The houses that kept the cake
The most Japanese thing about castella may be its makers. Nagasaki's castella houses are startlingly old and still trading. Fukusaya (福砂屋) dates to 1624 and trademarks itself Castella Honke — "the originator" — still baking entirely by hand, one artisan cracking, whipping, mixing, and baking a whole batch, its logo a Chinese good-luck bat. Shooken followed in 1681, Iwanaga Baijuken in 1830, and Bunmeidō in 1900 — the house that turned a regional souvenir into a national teatime staple after the war, on the back of a can-can-dancing-bears TV jingle that nearly everyone in Japan can still sing: "Kasutera ichiban, denwa wa niban…" ("Castella is No. 1, the telephone is No. 2, and the three-o'clock snack is Bunmeidō").
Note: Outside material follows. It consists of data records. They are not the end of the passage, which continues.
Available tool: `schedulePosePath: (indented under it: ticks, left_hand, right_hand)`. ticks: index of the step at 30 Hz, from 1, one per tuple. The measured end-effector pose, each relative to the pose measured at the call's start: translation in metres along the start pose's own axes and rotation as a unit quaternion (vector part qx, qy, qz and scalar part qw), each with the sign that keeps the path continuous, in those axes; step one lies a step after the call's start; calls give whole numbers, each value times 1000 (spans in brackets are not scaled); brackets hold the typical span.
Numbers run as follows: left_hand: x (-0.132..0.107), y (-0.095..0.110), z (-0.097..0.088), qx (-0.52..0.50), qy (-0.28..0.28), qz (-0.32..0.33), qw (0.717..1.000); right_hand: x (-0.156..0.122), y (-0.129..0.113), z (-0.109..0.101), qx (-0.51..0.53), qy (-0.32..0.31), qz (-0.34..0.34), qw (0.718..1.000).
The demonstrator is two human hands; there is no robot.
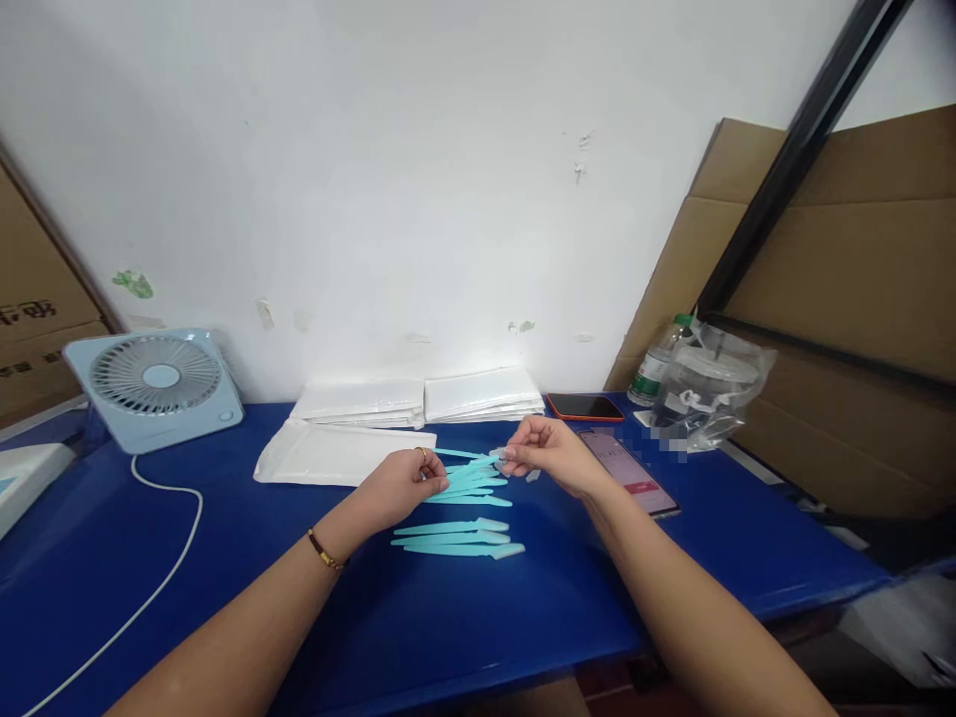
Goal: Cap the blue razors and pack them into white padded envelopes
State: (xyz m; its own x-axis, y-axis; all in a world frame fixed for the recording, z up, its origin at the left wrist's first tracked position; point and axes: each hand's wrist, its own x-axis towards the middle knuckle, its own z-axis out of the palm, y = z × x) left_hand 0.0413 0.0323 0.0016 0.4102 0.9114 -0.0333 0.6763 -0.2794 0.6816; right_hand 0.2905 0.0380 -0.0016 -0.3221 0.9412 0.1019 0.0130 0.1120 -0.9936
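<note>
Several thin turquoise plastic razors with clear caps [457, 539] lie in a loose pile on the blue table [224, 558]. My left hand [403, 485] is closed on the handle end of a fanned bunch of these razors [472, 478]. My right hand [544, 453] pinches the capped tip of one razor at the top of that bunch. A small clear cap [533, 476] lies loose just below my right hand. Three razors rest side by side nearer to me, untouched.
White padded envelopes [340, 453] and two stacks of them [425, 400] lie by the wall. A light-blue desk fan [155, 386] with a white cable [160, 583] stands at left. Two phones [584, 406] [634, 473], a water bottle [657, 366] and a clear bag [709, 393] sit at right. Cardboard leans behind.
</note>
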Motion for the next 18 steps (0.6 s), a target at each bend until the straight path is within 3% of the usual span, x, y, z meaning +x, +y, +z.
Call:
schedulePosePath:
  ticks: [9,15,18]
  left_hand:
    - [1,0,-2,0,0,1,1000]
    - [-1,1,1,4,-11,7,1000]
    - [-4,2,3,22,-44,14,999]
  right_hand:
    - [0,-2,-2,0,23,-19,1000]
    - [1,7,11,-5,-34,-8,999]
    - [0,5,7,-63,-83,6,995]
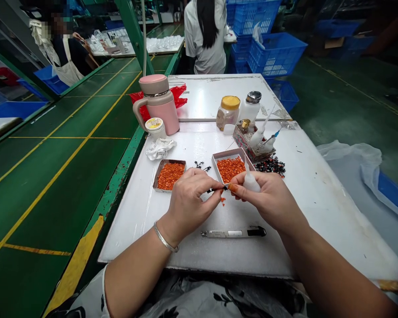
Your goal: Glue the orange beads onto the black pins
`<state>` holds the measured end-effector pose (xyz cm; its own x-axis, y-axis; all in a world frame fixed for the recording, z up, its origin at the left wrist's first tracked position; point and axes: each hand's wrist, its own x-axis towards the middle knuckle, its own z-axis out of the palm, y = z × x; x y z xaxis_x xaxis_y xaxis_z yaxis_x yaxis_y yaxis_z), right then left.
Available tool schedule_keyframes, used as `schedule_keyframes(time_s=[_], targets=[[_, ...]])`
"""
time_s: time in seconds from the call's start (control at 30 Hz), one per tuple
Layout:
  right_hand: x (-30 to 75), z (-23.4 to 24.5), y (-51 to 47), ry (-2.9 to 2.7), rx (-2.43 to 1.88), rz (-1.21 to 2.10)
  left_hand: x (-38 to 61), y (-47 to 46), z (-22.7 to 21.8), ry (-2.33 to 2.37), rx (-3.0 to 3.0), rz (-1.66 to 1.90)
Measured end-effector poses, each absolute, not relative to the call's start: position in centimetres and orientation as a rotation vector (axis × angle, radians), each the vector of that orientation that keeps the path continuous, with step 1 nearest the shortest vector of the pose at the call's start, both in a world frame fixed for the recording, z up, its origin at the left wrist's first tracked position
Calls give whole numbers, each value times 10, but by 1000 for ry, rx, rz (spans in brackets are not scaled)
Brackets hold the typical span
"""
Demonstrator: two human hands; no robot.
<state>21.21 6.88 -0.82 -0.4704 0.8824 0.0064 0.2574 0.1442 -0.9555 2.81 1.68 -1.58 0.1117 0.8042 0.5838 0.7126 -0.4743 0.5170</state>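
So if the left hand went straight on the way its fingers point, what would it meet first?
Likely the right hand, whose fingertips lie just ahead of the left hand, by the small black part it pinches; depth there is hard to judge.

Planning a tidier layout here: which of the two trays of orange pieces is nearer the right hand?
The pale-rimmed tray, just beyond the right hand; the dark-rimmed tray sits farther left, by the left hand.
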Motion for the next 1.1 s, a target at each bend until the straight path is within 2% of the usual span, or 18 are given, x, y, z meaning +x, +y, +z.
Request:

And there's the paradox that makes castella more than a recipe. The Portuguese who brought it were expelled — Christianity was banned, the traders barred by 1639, the country sealed. Japan threw out the missionaries and kept the cake. Over four centuries it married the local pantry so thoroughly that a Taishō-era hybrid called "Siberia" — two slabs of castella sandwiching a layer of yōkan, the firm azuki-bean jelly — folds this Portuguese sponge straight into Japan's own red-bean tradition. That's the real lesson hiding in a souvenir box: wagashi isn't a sealed set of ancient recipes but a living culture that absorbs, subtracts, and naturalizes. Castella is the proof — the one traditional Japanese sweet whose passport says Portugal, made Japanese not by its origin but by everything Nagasaki chose to leave out.